Problem to solve: Wherever a picture appears in the data below, omit it, and restate everything else word for word.
------------------------------------
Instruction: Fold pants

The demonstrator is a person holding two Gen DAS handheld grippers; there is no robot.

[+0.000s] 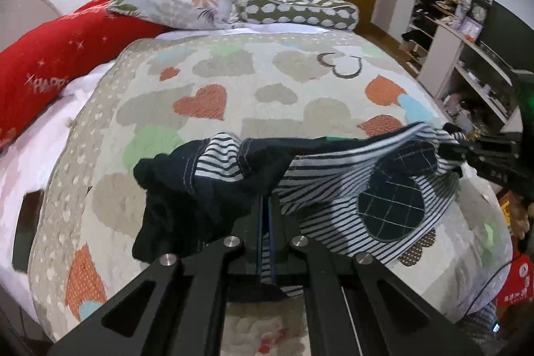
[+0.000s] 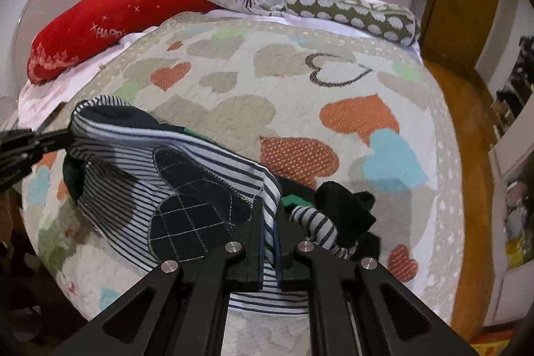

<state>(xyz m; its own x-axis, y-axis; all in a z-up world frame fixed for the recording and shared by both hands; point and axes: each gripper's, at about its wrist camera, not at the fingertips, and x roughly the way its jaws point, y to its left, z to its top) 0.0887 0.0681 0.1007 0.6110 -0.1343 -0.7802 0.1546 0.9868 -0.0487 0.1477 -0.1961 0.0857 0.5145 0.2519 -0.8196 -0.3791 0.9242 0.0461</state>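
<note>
Pants [image 1: 333,186], striped with dark quilted patches, hang bunched above a bed [image 1: 267,82] covered in a heart-print quilt. Left gripper [image 1: 267,222] and right gripper [image 2: 270,222] each have their fingers pressed together on striped fabric, the cloth slack between them. Likely risk: the thin pinched edges slip free, or the twisted legs fold unevenly.
</note>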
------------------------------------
Exercise answer:
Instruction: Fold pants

The demonstrator is a person holding two Gen DAS handheld grippers; there is no robot.

[+0.000s] 
[+0.000s] 

<state>(xyz m; its own x-axis, y-axis; all in a z-up world frame fixed for the recording and shared by both hands; point and axes: each gripper's, at about its wrist camera, not at the fingertips, and x roughly the way its jaws point, y to its left, z to its top) 0.0887 0.0681 0.1007 0.6110 -0.1343 -0.7802 0.1546 0.9868 -0.0487 0.1477 -0.1961 0.0857 0.5145 0.2519 -0.8196 -0.3791 0.9242 0.0461</state>
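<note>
Pants [image 1: 333,186], striped with dark quilted patches, hang bunched above a bed [image 1: 267,82] covered in a heart-print quilt. Left gripper [image 1: 267,222] and right gripper [image 2: 270,222] each have their fingers pressed together on striped fabric, the cloth slack between them. Likely risk: the thin pinched edges slip free, or the twisted legs fold unevenly.
</note>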

With this output, the exercise is done.